** EXERCISE MATERIALS follows **

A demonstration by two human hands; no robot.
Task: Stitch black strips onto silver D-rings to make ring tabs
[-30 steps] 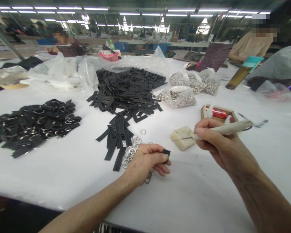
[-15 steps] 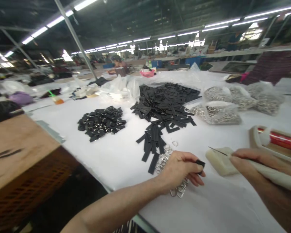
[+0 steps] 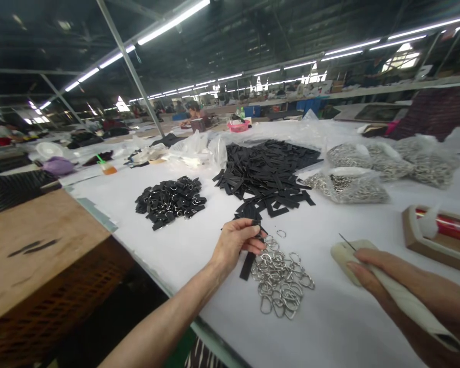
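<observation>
My left hand (image 3: 239,239) is closed in a pinch on a small black strap piece (image 3: 256,224), above the near end of the black strips; whether a ring is in it, I cannot tell. Just right of those fingers lies a loose pile of silver D-rings (image 3: 279,278). My right hand (image 3: 410,286) is wrapped round the thick white handle of an awl-like tool (image 3: 400,294) with a thin dark metal tip. Its tip points over a pale, waxy-looking block (image 3: 345,258). A large heap of black strips (image 3: 268,166) spreads beyond my left hand.
Left of the strips sits a pile of black tabs with rings (image 3: 170,200). Clear bags of metal rings (image 3: 348,186) stand at the right, behind a tray (image 3: 414,232) with a red roll (image 3: 454,227). The white table's edge (image 3: 138,263) runs along a wooden-topped crate (image 3: 42,245).
My left hand has moved left and away from me with a black piece in its fingers, uncovering the D-rings. The right hand keeps the tool near the block. The view has shifted slightly.
</observation>
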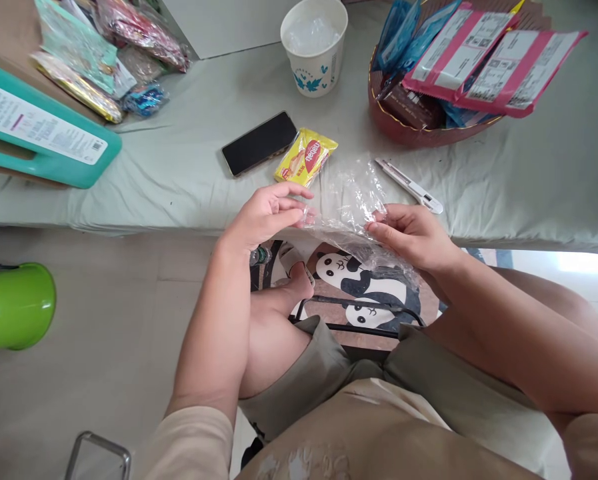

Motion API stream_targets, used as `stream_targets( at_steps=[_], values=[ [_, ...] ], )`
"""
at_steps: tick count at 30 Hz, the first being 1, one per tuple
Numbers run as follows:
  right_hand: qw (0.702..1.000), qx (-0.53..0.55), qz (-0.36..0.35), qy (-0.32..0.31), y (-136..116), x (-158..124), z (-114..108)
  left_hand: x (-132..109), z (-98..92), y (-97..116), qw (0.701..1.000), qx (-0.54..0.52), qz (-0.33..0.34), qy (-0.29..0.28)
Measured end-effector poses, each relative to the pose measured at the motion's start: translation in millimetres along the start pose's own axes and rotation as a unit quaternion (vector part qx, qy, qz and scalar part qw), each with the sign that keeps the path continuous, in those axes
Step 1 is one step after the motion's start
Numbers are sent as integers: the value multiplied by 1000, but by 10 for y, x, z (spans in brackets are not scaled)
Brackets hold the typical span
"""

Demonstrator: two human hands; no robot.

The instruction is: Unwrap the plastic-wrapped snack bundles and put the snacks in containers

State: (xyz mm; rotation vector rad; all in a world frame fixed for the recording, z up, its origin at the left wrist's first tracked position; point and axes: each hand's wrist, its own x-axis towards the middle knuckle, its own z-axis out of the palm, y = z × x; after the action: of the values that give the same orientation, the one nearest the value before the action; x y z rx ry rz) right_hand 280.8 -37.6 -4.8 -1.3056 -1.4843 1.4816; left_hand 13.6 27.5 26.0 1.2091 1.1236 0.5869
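– At far left on the cloth-covered table (179, 180), what is lying there?

– Lying there untouched: a teal box (43, 127) and a heap of snack packets (109, 53). Further right, a phone (259, 142) and a yellow wafer packet (306, 157) are lying side by side, with a paper cup (315, 47) standing behind them.

– Hands?

– The left hand (263, 217) is pinching the left edge of the clear plastic bag (351, 200). The right hand (413, 233) is pinching its right edge. The hands are working apart, each clamped on the film. The bag is hanging between them at the table's near edge, just in front of the wafer packet.

– Step?

– Judging: the bag is being spread or opened. I cannot tell whether its mouth is parting. The next move is calling for an even grip on both sides, since the film is looking limp and crinkled.

– Further right?

– A box cutter (409, 185) is lying just beyond the right hand, not touching it. A basket (403, 133) of packets is sitting behind.
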Motion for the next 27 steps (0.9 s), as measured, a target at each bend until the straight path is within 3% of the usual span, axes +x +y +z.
stream_targets(
  at_steps=[13,20,27],
  values=[
    [1000,24,7,10,20,-2,-21,-11,-42,-25,998,20,16,-63],
    [1000,16,-6,18,20,13,-24,26,-68,-51,997,70,27,13],
    [1000,-3,-6,15,19,15,-12,23,-88,-87,994,88,26,-66]
  ],
)
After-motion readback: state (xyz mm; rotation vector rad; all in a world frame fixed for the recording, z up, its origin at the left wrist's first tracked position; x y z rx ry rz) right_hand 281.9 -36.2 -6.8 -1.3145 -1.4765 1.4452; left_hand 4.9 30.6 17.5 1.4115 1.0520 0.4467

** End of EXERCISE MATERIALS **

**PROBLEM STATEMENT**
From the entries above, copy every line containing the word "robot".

**FINAL ANSWER**
A demonstration by two human hands; no robot.
Demonstrator: two human hands; no robot.

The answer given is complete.